TRY IT — Look below for the line containing "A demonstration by"; from there, print each line exactly up to and including the line containing "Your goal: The", and stop.

MATERIAL FOR THIS EXERCISE —
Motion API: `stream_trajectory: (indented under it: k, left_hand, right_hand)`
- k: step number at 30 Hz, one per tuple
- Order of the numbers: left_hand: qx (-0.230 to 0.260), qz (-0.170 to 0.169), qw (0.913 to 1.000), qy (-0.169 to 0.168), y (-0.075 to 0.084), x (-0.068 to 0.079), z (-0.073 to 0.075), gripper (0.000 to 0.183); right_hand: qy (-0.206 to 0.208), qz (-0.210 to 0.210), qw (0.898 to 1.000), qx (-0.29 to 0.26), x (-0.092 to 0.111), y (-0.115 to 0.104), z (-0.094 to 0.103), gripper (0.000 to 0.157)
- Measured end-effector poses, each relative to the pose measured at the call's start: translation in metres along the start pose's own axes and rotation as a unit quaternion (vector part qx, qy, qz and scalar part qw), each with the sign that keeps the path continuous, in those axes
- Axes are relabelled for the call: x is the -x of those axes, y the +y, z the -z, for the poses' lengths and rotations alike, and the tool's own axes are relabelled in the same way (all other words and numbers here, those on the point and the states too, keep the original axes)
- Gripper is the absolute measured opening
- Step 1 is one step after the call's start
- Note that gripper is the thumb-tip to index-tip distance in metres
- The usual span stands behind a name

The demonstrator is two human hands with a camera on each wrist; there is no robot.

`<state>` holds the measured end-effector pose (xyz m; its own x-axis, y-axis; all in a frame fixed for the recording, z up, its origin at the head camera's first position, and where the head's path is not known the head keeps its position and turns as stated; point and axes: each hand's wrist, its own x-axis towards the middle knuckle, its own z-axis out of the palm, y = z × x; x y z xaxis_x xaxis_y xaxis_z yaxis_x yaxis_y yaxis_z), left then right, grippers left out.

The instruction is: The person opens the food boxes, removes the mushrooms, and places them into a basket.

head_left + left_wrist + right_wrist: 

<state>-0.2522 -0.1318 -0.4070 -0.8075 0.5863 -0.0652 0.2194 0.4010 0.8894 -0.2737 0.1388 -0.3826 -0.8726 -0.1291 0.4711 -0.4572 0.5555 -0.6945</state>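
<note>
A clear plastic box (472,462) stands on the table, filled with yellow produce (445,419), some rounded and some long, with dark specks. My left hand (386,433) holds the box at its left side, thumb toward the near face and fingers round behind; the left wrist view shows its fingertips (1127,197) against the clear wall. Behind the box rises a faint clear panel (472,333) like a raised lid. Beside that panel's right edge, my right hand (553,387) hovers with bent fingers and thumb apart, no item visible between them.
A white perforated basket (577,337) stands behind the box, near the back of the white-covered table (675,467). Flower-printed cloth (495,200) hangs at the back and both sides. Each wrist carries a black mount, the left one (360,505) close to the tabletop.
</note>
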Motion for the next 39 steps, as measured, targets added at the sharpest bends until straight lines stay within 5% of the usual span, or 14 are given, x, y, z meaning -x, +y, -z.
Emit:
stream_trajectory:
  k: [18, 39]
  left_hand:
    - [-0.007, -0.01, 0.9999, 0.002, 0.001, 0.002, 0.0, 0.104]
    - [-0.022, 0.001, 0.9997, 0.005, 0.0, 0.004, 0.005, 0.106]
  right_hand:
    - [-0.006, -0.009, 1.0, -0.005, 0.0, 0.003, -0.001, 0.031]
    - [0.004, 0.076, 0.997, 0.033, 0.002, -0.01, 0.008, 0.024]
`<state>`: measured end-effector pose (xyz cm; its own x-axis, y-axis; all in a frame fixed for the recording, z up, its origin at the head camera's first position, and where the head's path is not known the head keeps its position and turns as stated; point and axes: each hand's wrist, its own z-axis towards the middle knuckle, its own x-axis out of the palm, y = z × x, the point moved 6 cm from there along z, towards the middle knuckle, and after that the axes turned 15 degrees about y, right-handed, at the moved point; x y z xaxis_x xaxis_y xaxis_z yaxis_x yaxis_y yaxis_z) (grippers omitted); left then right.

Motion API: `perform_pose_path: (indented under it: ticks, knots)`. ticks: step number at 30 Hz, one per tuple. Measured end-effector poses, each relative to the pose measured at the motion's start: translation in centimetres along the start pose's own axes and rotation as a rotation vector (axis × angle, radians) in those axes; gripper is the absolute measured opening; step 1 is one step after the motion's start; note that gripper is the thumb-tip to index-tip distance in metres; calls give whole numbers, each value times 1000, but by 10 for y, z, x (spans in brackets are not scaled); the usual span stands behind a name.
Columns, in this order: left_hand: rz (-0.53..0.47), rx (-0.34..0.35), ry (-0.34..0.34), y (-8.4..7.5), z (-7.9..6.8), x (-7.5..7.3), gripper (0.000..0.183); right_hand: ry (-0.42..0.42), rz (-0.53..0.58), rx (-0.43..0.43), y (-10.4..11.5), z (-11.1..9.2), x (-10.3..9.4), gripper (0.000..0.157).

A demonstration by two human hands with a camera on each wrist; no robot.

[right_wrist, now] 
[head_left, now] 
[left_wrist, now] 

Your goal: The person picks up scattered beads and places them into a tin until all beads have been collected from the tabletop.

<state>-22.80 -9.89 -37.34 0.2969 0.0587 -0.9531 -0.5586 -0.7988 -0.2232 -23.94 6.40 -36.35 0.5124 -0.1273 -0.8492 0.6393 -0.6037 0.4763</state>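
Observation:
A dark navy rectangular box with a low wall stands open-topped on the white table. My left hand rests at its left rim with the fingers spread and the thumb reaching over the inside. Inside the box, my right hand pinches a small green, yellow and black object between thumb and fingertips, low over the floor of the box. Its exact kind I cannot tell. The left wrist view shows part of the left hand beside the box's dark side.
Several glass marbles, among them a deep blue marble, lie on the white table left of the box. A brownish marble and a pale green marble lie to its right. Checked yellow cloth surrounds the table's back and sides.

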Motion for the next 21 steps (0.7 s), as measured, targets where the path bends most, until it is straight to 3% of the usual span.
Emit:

OUTPUT —
A demonstration by two human hands with a camera on each wrist; no robot.

[right_wrist, now] 
[head_left, now] 
[left_wrist, now] 

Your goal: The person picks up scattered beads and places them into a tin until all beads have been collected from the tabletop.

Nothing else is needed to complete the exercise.